Leon cocked one eyebrow. “Trav, where you grew up, you were not only

part of the dominant culture, it was literally the only culture. You had no reason
to feel threatened by other races because they weren’t even in the ball game with

you.”

“You mean I didn’t feel threatened ‘cause you weren’t there lookin’ to

marry my sister?”

“More or less. Not that I’d want to marry your sister. ‘Specially if she

looks anything like you.” Leon smiled. “But here’s my point. Since there were

no blacks around when you were growing up, your perceptions of black people,

and that’s what I’m talking about when I say prejudice, were shaped by white

people, whether they were your friends, your family, or people who produced the

movies and TV shows you watched.”

“Let’s take it one step further. There is a source through which you could

have absorbed a good deal of authentic black culture and history.”

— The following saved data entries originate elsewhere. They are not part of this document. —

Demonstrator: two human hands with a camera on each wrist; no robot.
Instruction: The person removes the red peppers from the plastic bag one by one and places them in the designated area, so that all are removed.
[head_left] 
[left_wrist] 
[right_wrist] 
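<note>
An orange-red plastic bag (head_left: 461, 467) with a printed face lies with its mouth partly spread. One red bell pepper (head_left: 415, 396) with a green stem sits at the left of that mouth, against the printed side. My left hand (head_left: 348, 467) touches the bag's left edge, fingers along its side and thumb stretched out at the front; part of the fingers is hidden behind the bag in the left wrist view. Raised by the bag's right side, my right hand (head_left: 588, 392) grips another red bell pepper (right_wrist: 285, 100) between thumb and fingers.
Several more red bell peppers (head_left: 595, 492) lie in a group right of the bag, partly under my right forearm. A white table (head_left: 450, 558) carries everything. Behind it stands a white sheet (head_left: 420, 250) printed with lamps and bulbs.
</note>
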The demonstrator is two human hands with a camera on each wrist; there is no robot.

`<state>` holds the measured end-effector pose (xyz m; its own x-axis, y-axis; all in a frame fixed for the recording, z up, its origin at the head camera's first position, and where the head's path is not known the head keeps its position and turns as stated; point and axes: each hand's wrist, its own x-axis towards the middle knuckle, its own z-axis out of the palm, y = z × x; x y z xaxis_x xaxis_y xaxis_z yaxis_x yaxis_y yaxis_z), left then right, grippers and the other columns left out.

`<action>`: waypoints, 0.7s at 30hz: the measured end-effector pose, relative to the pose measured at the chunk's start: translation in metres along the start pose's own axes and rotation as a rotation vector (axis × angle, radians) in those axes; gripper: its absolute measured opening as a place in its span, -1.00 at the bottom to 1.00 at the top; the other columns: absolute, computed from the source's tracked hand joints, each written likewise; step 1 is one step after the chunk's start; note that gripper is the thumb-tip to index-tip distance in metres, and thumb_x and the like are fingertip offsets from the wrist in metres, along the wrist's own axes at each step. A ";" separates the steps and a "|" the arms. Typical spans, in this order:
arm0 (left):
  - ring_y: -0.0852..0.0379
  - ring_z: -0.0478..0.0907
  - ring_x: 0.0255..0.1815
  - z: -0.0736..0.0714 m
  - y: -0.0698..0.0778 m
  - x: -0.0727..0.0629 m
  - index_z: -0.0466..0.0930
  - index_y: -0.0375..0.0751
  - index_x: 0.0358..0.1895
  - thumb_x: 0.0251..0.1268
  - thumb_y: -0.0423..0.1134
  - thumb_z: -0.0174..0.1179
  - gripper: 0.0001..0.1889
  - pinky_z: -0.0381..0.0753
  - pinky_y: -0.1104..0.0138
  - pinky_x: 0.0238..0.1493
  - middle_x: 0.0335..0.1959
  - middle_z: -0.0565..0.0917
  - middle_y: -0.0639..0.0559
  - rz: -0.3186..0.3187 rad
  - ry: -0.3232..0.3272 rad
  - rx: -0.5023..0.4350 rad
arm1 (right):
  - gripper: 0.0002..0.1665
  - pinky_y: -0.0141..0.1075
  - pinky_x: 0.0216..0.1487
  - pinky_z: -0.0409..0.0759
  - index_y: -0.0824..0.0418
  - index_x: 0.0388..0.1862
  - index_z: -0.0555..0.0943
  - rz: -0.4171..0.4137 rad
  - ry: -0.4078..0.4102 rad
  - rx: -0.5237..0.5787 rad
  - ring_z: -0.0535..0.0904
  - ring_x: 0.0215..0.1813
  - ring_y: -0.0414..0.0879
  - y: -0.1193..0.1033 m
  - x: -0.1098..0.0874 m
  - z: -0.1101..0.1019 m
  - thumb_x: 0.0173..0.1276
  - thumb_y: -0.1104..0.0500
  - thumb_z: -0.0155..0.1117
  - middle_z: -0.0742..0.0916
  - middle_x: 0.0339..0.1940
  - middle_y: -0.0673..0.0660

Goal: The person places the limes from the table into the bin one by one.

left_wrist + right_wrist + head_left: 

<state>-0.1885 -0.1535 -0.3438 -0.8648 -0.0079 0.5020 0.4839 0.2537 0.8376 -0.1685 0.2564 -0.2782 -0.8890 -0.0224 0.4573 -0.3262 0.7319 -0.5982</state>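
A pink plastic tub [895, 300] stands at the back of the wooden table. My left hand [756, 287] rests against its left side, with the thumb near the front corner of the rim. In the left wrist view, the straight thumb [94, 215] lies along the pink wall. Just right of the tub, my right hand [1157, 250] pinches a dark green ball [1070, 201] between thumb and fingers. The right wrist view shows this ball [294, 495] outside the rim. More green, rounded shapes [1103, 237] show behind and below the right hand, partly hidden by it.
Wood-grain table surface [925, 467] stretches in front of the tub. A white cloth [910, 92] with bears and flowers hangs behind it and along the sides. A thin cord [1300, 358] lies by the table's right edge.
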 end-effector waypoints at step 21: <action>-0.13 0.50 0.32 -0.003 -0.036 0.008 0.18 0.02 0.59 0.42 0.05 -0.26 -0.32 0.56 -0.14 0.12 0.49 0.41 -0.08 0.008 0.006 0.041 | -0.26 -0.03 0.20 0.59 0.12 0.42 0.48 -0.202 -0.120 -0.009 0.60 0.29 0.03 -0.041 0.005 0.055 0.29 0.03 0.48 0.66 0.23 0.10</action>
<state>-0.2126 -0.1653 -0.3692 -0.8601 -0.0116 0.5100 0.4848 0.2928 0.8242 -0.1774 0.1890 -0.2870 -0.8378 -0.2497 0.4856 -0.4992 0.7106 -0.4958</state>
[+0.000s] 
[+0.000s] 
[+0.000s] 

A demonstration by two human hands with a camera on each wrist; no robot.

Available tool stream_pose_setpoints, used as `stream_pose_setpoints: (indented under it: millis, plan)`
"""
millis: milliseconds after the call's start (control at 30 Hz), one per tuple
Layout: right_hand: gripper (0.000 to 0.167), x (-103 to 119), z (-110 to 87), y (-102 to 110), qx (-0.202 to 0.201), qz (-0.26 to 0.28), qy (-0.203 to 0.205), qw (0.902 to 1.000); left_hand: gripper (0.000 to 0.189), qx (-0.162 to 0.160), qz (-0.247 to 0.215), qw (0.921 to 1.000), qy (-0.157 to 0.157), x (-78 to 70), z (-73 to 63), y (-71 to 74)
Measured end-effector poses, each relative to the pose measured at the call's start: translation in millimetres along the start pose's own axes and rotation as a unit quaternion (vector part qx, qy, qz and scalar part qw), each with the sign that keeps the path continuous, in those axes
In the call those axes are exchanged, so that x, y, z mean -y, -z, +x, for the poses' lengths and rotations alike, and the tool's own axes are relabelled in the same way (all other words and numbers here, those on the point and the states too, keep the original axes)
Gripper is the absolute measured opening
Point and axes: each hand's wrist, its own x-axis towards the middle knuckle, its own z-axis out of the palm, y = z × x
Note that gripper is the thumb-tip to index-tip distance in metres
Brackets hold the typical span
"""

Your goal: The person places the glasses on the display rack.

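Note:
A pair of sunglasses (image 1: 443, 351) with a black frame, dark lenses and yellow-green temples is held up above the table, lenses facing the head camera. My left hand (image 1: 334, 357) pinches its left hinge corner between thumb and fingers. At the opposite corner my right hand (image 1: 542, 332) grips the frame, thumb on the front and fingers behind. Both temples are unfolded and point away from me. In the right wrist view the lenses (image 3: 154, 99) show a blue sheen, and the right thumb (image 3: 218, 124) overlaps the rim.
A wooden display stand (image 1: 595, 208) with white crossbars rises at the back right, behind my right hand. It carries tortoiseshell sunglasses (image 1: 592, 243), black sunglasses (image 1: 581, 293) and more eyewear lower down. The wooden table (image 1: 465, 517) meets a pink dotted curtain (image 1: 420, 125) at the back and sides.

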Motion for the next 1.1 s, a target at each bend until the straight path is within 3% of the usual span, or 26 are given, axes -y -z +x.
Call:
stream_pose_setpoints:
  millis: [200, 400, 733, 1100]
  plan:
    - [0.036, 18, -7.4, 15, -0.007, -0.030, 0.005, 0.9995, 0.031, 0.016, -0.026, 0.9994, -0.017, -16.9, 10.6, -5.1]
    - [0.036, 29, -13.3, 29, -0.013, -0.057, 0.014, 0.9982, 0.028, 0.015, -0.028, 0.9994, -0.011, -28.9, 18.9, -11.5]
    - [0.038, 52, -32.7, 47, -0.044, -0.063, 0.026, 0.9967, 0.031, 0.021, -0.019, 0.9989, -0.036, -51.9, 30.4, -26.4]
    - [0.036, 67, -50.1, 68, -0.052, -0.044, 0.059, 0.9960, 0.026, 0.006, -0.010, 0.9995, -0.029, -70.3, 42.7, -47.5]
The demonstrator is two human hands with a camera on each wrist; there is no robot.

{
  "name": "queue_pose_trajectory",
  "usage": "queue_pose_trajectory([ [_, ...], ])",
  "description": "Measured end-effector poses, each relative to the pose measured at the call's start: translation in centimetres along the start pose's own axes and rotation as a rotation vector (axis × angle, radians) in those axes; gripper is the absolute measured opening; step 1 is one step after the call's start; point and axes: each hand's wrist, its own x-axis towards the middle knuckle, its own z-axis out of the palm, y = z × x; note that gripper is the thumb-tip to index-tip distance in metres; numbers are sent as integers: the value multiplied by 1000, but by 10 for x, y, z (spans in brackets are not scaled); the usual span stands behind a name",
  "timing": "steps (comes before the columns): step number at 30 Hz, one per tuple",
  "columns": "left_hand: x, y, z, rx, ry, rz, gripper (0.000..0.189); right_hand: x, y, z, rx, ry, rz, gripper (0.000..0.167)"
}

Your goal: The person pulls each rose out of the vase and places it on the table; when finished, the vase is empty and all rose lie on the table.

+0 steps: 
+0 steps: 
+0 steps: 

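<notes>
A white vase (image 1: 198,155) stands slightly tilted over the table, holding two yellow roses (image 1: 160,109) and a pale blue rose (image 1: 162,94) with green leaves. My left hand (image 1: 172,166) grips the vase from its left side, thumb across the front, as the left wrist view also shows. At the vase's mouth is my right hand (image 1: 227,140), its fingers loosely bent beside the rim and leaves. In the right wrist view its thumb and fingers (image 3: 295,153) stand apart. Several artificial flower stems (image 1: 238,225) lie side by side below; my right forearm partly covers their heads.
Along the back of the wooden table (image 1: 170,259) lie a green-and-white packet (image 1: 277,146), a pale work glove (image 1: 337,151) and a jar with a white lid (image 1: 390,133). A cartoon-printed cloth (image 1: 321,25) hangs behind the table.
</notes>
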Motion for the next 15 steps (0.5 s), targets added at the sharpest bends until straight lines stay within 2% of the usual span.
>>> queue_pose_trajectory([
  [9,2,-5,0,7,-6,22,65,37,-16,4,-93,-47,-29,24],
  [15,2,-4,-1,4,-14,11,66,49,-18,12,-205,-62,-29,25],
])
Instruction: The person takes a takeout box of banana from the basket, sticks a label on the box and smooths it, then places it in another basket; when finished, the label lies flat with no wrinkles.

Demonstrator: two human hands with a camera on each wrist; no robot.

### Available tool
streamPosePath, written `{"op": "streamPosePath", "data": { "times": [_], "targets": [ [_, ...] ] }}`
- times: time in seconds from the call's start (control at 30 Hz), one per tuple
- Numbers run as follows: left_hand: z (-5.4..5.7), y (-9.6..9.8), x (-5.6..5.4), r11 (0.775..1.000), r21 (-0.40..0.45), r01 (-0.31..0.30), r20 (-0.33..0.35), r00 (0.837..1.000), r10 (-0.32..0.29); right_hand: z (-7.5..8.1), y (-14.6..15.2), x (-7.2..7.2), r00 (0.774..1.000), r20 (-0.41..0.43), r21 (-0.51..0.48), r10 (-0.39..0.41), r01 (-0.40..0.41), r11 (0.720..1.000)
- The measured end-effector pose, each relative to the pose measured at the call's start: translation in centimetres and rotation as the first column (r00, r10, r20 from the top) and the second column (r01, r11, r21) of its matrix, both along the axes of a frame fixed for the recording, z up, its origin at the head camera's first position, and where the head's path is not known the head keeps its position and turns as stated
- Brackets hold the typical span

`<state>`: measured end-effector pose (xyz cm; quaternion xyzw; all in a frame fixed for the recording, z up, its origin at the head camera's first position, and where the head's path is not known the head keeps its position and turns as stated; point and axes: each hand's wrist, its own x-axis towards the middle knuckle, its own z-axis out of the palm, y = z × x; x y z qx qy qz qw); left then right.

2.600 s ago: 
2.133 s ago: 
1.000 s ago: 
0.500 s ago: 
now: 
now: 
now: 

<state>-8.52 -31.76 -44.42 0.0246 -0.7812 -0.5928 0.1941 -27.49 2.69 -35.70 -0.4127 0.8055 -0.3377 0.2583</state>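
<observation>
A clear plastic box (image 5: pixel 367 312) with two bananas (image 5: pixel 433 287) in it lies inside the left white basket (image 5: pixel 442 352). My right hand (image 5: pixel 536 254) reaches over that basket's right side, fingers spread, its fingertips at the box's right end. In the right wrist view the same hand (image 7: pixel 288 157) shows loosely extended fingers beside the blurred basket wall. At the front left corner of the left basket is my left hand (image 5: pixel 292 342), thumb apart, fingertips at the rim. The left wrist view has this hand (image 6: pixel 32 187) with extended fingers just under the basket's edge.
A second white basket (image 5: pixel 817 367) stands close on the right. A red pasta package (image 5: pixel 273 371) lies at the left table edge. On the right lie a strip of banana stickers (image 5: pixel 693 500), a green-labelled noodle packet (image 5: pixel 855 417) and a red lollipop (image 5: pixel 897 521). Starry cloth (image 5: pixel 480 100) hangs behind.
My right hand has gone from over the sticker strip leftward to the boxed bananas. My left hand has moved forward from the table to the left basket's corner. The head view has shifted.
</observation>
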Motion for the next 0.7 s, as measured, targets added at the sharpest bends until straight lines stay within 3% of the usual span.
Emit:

“Why is it I suspect that it’s not going to be listening to the Supremes?”

“Because the black music you hear on the radio, has, for the most part,

been highly sanitized for mass marketing to white audiences.” Leon smiled at me

again, sort of reminding me that he had the benefit of a college degree from a very

good school, while I had spent most of my single year in college playing football

and getting high.

“No, my friend,” Leon said, “what you really need, if you want to learn

about people who are different from you, is to read books written by those people.

They will tell you the stories of their lives, how they grew up, what they learned

and how they survived. Then, whatever your perceptions and understandings

might be, at least they will be based in reality.”


Leon was my friend, and I valued what he had said to me. “I’d be

grateful,” I said, “if you’d give me some recommendations.”

“It would be my pleasure,” Leon grinned. He must have hijacked the clerk’s typewriter

during the night. The next morning, Leon presented me with a list. James Baldwin’s

Blues for Mister Charlie was at the top.